──────── Information supplied ────────

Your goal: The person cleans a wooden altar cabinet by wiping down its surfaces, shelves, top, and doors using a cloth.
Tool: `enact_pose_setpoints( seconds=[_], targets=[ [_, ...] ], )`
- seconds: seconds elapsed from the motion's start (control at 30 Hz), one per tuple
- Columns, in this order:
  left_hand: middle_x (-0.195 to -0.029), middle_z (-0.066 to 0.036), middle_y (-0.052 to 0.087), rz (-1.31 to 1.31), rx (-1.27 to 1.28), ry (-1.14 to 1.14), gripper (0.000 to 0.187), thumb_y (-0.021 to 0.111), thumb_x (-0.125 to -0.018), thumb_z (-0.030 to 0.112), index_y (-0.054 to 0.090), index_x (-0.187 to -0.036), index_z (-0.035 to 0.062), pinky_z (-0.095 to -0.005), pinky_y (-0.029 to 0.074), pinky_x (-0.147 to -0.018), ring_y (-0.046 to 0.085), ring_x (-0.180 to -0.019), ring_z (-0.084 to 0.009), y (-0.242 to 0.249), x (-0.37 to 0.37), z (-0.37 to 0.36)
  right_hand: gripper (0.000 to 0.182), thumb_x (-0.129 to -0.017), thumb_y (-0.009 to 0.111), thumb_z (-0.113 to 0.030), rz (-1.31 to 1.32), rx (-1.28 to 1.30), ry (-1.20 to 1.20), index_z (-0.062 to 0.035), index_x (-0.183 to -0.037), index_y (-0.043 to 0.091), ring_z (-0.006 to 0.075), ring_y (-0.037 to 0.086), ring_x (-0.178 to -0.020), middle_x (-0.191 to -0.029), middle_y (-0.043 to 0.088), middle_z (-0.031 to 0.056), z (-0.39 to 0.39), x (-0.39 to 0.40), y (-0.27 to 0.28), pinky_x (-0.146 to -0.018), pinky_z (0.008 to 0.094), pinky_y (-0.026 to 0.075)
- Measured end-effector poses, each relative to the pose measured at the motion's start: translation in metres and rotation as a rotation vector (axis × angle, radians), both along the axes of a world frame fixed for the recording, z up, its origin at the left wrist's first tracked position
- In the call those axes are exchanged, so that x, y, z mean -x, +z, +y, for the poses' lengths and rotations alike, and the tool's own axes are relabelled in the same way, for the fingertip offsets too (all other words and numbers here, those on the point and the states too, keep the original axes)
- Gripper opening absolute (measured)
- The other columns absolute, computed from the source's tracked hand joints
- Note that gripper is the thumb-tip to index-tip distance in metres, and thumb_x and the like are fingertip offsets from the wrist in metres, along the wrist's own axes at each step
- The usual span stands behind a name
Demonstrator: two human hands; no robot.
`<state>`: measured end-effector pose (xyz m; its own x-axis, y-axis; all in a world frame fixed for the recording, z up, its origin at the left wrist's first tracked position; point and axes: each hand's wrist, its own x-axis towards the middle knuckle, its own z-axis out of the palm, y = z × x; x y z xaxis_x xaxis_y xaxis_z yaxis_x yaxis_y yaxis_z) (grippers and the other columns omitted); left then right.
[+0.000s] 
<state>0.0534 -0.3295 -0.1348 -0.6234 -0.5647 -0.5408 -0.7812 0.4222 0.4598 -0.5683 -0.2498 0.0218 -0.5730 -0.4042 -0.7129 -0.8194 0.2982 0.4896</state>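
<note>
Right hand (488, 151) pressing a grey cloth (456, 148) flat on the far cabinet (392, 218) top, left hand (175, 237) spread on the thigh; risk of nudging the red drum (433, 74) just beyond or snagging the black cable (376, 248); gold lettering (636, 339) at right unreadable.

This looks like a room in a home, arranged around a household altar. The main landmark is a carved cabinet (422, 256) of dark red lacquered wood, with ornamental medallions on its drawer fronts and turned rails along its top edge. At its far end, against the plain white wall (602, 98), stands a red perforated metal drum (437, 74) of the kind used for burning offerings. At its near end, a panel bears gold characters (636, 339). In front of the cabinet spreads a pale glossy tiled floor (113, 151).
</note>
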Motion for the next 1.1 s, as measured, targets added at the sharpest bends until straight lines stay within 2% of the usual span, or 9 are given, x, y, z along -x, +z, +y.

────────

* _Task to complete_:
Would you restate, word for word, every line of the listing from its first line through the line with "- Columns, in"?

* _Output for this task_:
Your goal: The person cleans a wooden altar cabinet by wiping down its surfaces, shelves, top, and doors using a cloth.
Tool: `enact_pose_setpoints( seconds=[_], targets=[ [_, ...] ], )`
- seconds: seconds elapsed from the motion's start (control at 30 Hz), one per tuple
- Columns, in this order:

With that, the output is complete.